**Work order**
Exact copy without images: repeat every entry as written.

[[ Given records open ]]

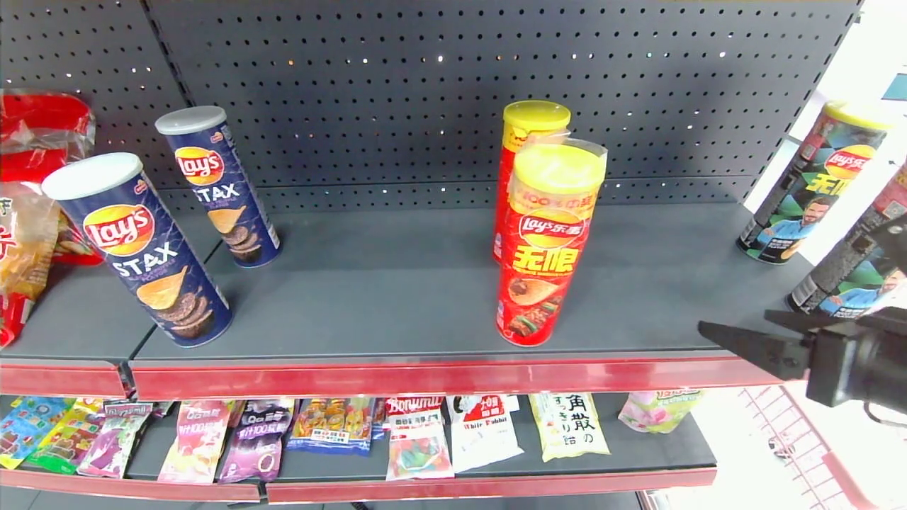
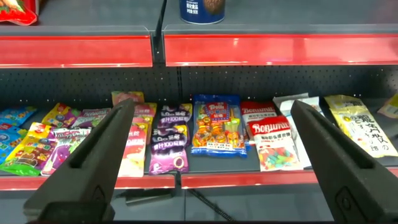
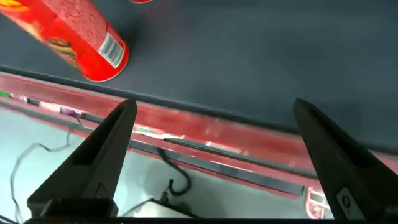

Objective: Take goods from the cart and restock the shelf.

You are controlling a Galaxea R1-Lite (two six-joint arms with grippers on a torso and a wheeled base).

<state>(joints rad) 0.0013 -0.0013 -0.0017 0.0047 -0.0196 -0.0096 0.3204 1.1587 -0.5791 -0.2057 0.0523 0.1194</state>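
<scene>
The grey upper shelf [image 1: 397,283] carries two red chip cans with yellow lids, one in front [image 1: 542,241] and one behind it [image 1: 524,142]. Two blue cans [image 1: 138,248] [image 1: 216,184] stand at the left, and two black-and-green cans [image 1: 811,184] [image 1: 850,262] at the far right. My right gripper [image 1: 733,320] [image 3: 212,106] hangs open and empty just off the shelf's red front edge [image 3: 205,134], right of the front red can [image 3: 68,34]. My left gripper [image 2: 211,104] is open and empty, facing the lower shelf.
Several candy and snack bags [image 2: 214,124] lie in a row on the lower shelf [image 1: 333,428]. Red snack bags [image 1: 35,142] crowd the upper shelf's left end. A perforated back panel [image 1: 425,85] closes the rear. A pale red wire grid [image 1: 786,425] shows at lower right.
</scene>
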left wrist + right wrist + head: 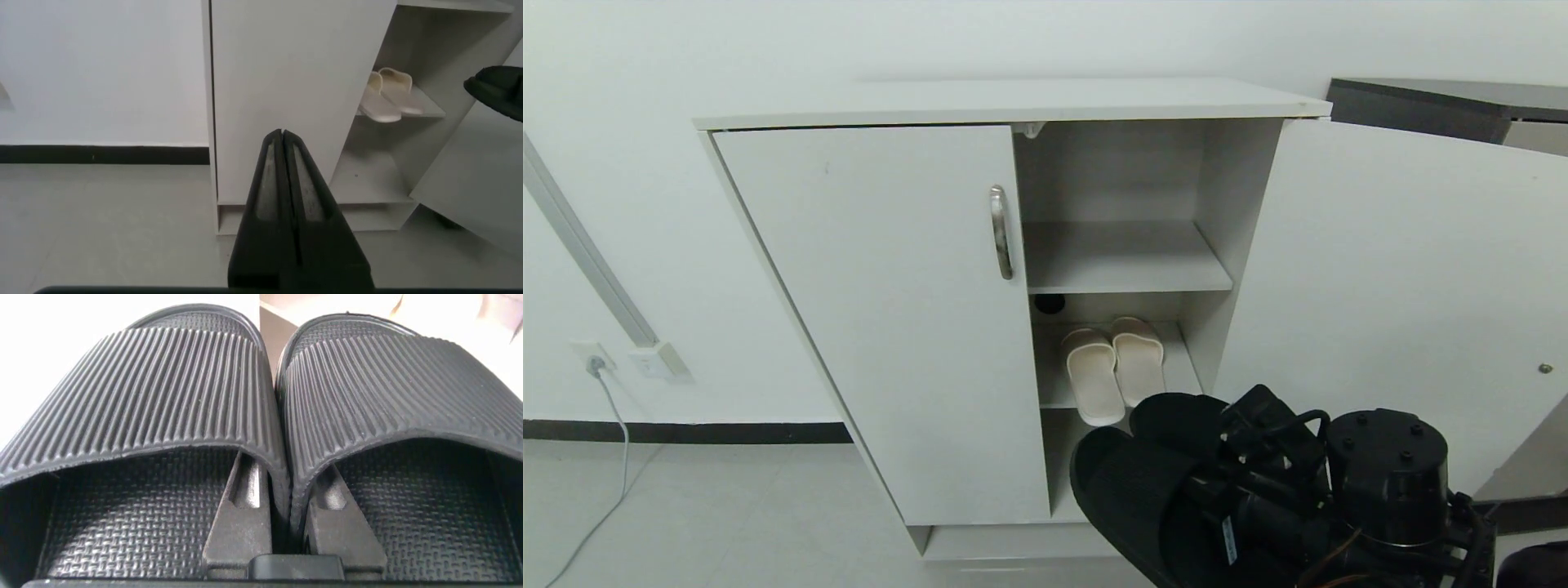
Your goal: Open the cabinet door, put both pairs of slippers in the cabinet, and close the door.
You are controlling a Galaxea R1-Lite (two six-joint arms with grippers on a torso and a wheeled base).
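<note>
– At the right end effector (288,494), what's held?
– A pair of black ribbed rubber slippers (1143,482). One finger is tucked inside each, pinching their inner walls together.
– Where are they?
– Low before the white wooden cabinet (1013,98), facing its open right half. A pair of cream slippers (1112,367) lies on the lower shelf board (1183,371).
– Doors?
– Right white door (1405,286) swung wide; left door (874,327) shut, metal handle (1001,233) upright.
– Left end effector (282,147)?
– Closed on nothing, fingers pressed together, pointing at the shut door, above the grey tiled floor (106,220).
</note>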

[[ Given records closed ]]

**Exercise output**
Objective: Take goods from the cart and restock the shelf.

You are controlling a Galaxea R1-Lite (two six-joint arms with grippers on a torso and a wheeled base).

<state>(joints rad) 0.0013 -0.0013 -0.0017 0.0047 -0.0196 -0.0096 0.3204 1.1587 -0.5791 -0.2057 0.0523 0.1194</state>
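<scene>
The grey upper shelf [image 1: 397,283] carries two red chip cans with yellow lids, one in front [image 1: 542,241] and one behind it [image 1: 524,142]. Two blue cans [image 1: 138,248] [image 1: 216,184] stand at the left, and two black-and-green cans [image 1: 811,184] [image 1: 850,262] at the far right. My right gripper [image 1: 733,320] [image 3: 212,106] hangs open and empty just off the shelf's red front edge [image 3: 205,134], right of the front red can [image 3: 68,34]. My left gripper [image 2: 211,104] is open and empty, facing the lower shelf.
Several candy and snack bags [image 2: 214,124] lie in a row on the lower shelf [image 1: 333,428]. Red snack bags [image 1: 35,142] crowd the upper shelf's left end. A perforated back panel [image 1: 425,85] closes the rear. A pale red wire grid [image 1: 786,425] shows at lower right.
</scene>
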left wrist + right wrist + head: 
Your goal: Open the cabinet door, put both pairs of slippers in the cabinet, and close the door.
You are controlling a Galaxea R1-Lite (two six-joint arms with grippers on a torso and a wheeled base).
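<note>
– At the right end effector (288,494), what's held?
– A pair of black ribbed rubber slippers (1143,482). One finger is tucked inside each, pinching their inner walls together.
– Where are they?
– Low before the white wooden cabinet (1013,98), facing its open right half. A pair of cream slippers (1112,367) lies on the lower shelf board (1183,371).
– Doors?
– Right white door (1405,286) swung wide; left door (874,327) shut, metal handle (1001,233) upright.
– Left end effector (282,147)?
– Closed on nothing, fingers pressed together, pointing at the shut door, above the grey tiled floor (106,220).
</note>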

There is nothing further to add to the answer.